Work item:
Leaving out all pictures, return the records word for word.

◆ ◆ ◆ ◆ ◆

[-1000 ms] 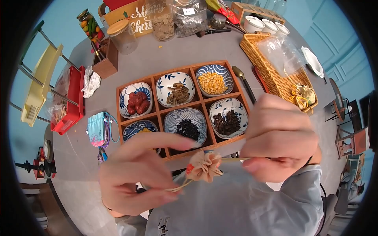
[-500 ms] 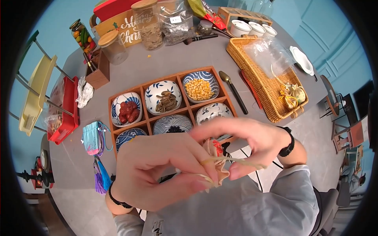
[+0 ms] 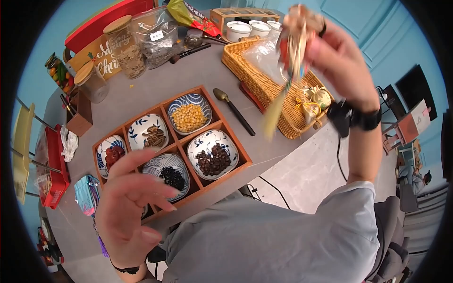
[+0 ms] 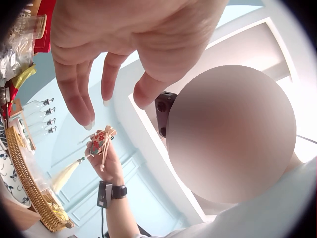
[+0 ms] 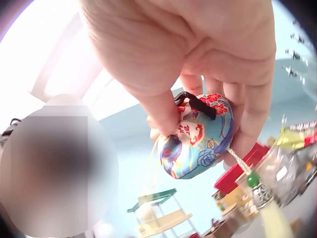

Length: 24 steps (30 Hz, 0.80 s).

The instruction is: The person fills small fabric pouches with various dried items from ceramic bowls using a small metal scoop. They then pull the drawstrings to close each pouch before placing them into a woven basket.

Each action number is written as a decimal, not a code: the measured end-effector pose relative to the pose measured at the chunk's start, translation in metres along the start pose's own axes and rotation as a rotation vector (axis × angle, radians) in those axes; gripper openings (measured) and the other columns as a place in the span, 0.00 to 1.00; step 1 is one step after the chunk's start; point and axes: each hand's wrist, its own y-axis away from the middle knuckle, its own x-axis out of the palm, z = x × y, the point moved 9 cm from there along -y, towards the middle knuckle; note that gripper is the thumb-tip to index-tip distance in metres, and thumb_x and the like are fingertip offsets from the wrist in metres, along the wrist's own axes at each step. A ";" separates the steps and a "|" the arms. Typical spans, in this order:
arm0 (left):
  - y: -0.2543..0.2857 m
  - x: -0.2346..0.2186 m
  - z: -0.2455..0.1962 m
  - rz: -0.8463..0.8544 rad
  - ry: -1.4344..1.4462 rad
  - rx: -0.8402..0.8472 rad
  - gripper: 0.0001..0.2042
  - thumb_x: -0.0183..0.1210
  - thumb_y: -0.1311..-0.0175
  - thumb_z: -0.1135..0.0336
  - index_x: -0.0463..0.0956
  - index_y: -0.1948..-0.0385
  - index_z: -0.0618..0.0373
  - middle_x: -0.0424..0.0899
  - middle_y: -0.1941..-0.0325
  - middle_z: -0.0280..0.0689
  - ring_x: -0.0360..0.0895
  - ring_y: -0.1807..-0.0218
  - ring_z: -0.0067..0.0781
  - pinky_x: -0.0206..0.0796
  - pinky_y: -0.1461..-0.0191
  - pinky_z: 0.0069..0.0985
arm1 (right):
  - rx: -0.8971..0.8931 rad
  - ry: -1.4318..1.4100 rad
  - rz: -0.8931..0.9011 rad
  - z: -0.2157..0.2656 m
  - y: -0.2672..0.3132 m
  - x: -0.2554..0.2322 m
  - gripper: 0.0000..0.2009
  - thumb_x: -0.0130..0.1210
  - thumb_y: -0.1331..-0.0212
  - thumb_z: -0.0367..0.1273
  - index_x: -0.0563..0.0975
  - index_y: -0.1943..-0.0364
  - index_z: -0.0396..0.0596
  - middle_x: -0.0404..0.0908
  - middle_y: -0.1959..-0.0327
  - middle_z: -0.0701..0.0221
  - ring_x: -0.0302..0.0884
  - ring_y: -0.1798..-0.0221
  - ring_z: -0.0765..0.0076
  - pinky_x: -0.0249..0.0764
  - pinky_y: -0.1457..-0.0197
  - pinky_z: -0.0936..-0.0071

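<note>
High at the right, my right hand (image 3: 342,61) holds a small flowered pouch (image 3: 297,45) between thumb and fingers. The right wrist view shows the pouch (image 5: 198,141) round and blue with red flowers, a black cord end, a green bead (image 5: 253,179) and a pale tassel (image 5: 275,220) hanging from it. In the left wrist view the pouch (image 4: 100,143) has a gathered top and loose light cords. My left hand (image 3: 132,203) is raised in front of the wooden tray (image 3: 207,187), its fingers apart and gently bent, holding nothing.
Bowls of corn (image 3: 188,118), dark beans and red dates sit in the tray. A spoon (image 3: 233,111) lies beside it. The wicker basket (image 3: 257,82) holds clear plastic and small gold pouches. Jars (image 3: 92,85) and bags stand at the back; a blue pouch (image 3: 87,194) lies left.
My left hand has let go of the cords and moved left, its fingers spreading. My right hand has lifted the pouch up and to the right, the tassel swinging below. The head view has turned.
</note>
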 end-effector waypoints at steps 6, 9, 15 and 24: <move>0.017 -0.009 0.014 0.059 -0.041 -0.030 0.29 0.74 0.42 0.51 0.78 0.51 0.69 0.69 0.33 0.56 0.86 0.55 0.38 0.80 0.53 0.30 | 0.168 -0.007 -0.062 -0.062 -0.018 -0.075 0.20 0.56 0.26 0.39 0.73 0.35 0.47 0.84 0.50 0.74 0.80 0.48 0.78 0.78 0.42 0.73; 0.025 -0.014 0.017 0.044 -0.029 -0.036 0.28 0.74 0.42 0.52 0.79 0.52 0.69 0.70 0.35 0.56 0.87 0.56 0.39 0.80 0.52 0.30 | 0.354 -0.029 -0.103 -0.126 0.011 -0.065 0.23 0.54 0.24 0.43 0.72 0.32 0.50 0.81 0.47 0.75 0.79 0.44 0.78 0.76 0.34 0.67; 0.045 -0.036 0.010 0.071 -0.170 -0.021 0.30 0.70 0.39 0.45 0.75 0.51 0.66 0.71 0.38 0.55 0.85 0.64 0.34 0.80 0.60 0.28 | 0.879 -0.149 0.164 -0.192 0.079 -0.021 0.21 0.57 0.26 0.42 0.73 0.37 0.46 0.80 0.51 0.75 0.80 0.48 0.80 0.86 0.47 0.69; 0.079 -0.101 -0.010 -0.132 -0.149 -0.004 0.28 0.72 0.38 0.57 0.73 0.45 0.70 0.81 0.43 0.56 0.84 0.57 0.34 0.78 0.51 0.30 | 0.793 0.415 0.205 -0.190 0.083 -0.008 0.13 0.57 0.32 0.37 0.77 0.58 0.37 0.79 0.70 0.73 0.77 0.68 0.77 0.72 0.64 0.75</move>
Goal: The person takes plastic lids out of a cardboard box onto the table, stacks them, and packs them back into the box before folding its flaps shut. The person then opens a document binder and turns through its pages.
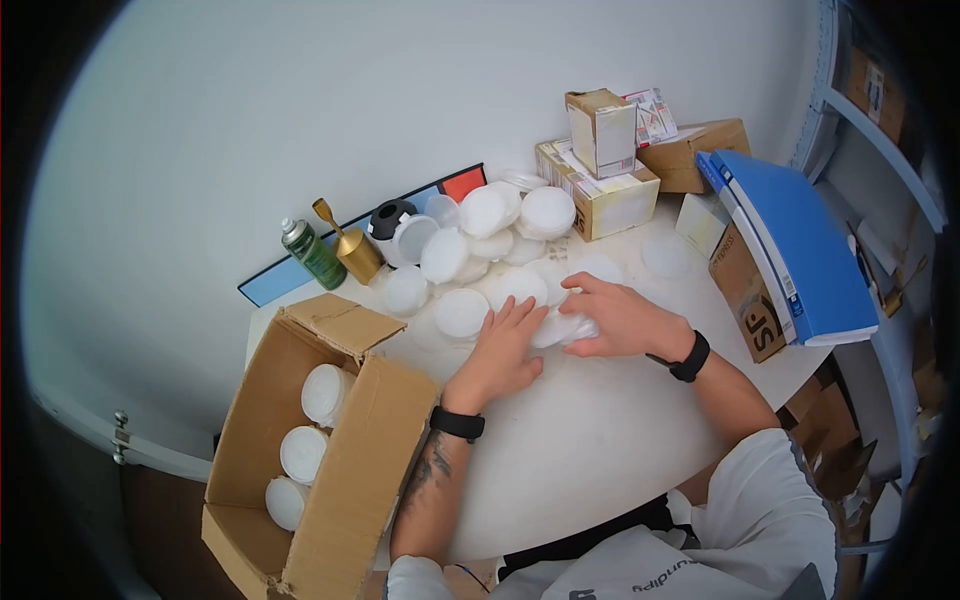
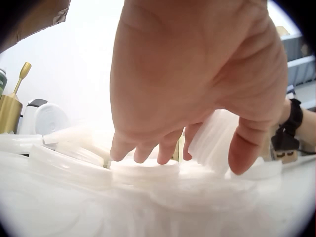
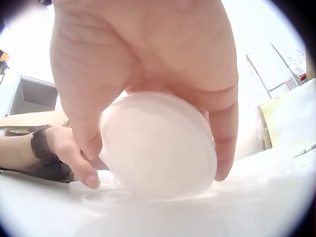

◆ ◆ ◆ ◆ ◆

Expected output:
[-1000 ms] 
[-500 ms] 
[+0 ms] 
[+0 ms] 
[+0 ms] 

Length: 24 steps (30 Hz, 0.80 s).

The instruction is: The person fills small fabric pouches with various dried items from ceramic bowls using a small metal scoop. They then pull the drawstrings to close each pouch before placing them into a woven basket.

Each action number is written as a decimal, not a code: the measured end-effector pose relative to the pose measured at the chunk's start, translation in metres along the start pose's own axes and rotation as a rotation vector (axis × angle, radians) in those axes; gripper openings (measured) and the other columns as a place in the span, 0.00 to 1.00; step 1 is one step after the chunk's start; point and axes: each hand's wrist, its own y-axis away from the middle knuckle, its own x-axis out of the palm, z = x × y, the point moved 9 cm from there along -y, towards the middle knuckle; note that gripper is the thumb-tip to index-tip distance in metres, and thumb_x and the like are fingertip offsets from the wrist in metres, along the wrist's own axes at each step. A ";" separates the steps and a "|" the arms. Typical spans, in this order:
arm0 (left):
  - y: -0.2543..0.2857 m
  - x: -0.2346..0.2186 m
  - z: -0.2455..0.1962 m
  - rz: -0.8463..0.8544 rad
  - ry: -1.4344..1.4462 rad
  - rx: -0.8402..0.8472 rad
  - gripper: 0.0001..0.2042
  - thumb_x: -0.0183..0.1210
  - thumb_y: -0.1311..-0.0175
  - thumb_z: -0.1135..0.0336
  - index_x: -0.0463..0.0956
  - index_y: -0.1948..-0.0385
  - index_z: -0.0618..0.0373
  - middle_x: -0.0424..0.0899
  - middle_y: -0.1941..-0.0325
  - middle_z: -0.0280..0.0689
  - ring_x: -0.0360..0.0895
  - ring_y: -0.1807..-0.0218
  - ring_z: -0.0067..0.0781
  - pinky_x: -0.0206..0.0796
  - pinky_y: -0.1461..-0.0191
  - pinky_z: 0.0069..0.0985
arm1 (right):
  - rx: -0.8971..0.8931 rad
  - ry: -1.4318..1.4100 rad
  - rz: -0.8931..0.9011 rad
  - z: -0.2157..0.2656 m
  - y: -0.2672..0.3132 m
  - x: -0.2554..0.2322 m
  - gripper: 0.0000..0.2009
  - thumb_x: -0.0130..0.1210
  - thumb_y: -0.1331..-0.0212
  - thumb_z: -0.0367..0.1273
  - index_x: -0.0563..0.0975
  - index_y: -0.1943..-0.0364
  - index_z: -0.0396..0.0596
  - middle_x: -0.0404..0.0908
  - middle_y: -0.1959..-0.0327
  - middle_z: -0.0701..0.0221
  - ring_x: -0.0302..0.0884
  - ring_y: -0.1798..-0.0221
  - ring_z: -0.0765..0.0076
  - pinky_x: -0.0249..0.0764
  - pinky_y: -0.1457..-0.0197
  - pinky_z: -0.0936..-0.0071

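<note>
High at the right, my right hand (image 3: 342,61) holds a small flowered pouch (image 3: 297,45) between thumb and fingers. The right wrist view shows the pouch (image 5: 198,141) round and blue with red flowers, a black cord end, a green bead (image 5: 253,179) and a pale tassel (image 5: 275,220) hanging from it. In the left wrist view the pouch (image 4: 100,143) has a gathered top and loose light cords. My left hand (image 3: 132,203) is raised in front of the wooden tray (image 3: 207,187), its fingers apart and gently bent, holding nothing.
Bowls of corn (image 3: 188,118), dark beans and red dates sit in the tray. A spoon (image 3: 233,111) lies beside it. The wicker basket (image 3: 257,82) holds clear plastic and small gold pouches. Jars (image 3: 92,85) and bags stand at the back; a blue pouch (image 3: 87,194) lies left.
My left hand has let go of the cords and moved left, its fingers spreading. My right hand has lifted the pouch up and to the right, the tassel swinging below. The head view has turned.
</note>
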 end-effector waypoints at steps 6, 9, 15 and 24: <move>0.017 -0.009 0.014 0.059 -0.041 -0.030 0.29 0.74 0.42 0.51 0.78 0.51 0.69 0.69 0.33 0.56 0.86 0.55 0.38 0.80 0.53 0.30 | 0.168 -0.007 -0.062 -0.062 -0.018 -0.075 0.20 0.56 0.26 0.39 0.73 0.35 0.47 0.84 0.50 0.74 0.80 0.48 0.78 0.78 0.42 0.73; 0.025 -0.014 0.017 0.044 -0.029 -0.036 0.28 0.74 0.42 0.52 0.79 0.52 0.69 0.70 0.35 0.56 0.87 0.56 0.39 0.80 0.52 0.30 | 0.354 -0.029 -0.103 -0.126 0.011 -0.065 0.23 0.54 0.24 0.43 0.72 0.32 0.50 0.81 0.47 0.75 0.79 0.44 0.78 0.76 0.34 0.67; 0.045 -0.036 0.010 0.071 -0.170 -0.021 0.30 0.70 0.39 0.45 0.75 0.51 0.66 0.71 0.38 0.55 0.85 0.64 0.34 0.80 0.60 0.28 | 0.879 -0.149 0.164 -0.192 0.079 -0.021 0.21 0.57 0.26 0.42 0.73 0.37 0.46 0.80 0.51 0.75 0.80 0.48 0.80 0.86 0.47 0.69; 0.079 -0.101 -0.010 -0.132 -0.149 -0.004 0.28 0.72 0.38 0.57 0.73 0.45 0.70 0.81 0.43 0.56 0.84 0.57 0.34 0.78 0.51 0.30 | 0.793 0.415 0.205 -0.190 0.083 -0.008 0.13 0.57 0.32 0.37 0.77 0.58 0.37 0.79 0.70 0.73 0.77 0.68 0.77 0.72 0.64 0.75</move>
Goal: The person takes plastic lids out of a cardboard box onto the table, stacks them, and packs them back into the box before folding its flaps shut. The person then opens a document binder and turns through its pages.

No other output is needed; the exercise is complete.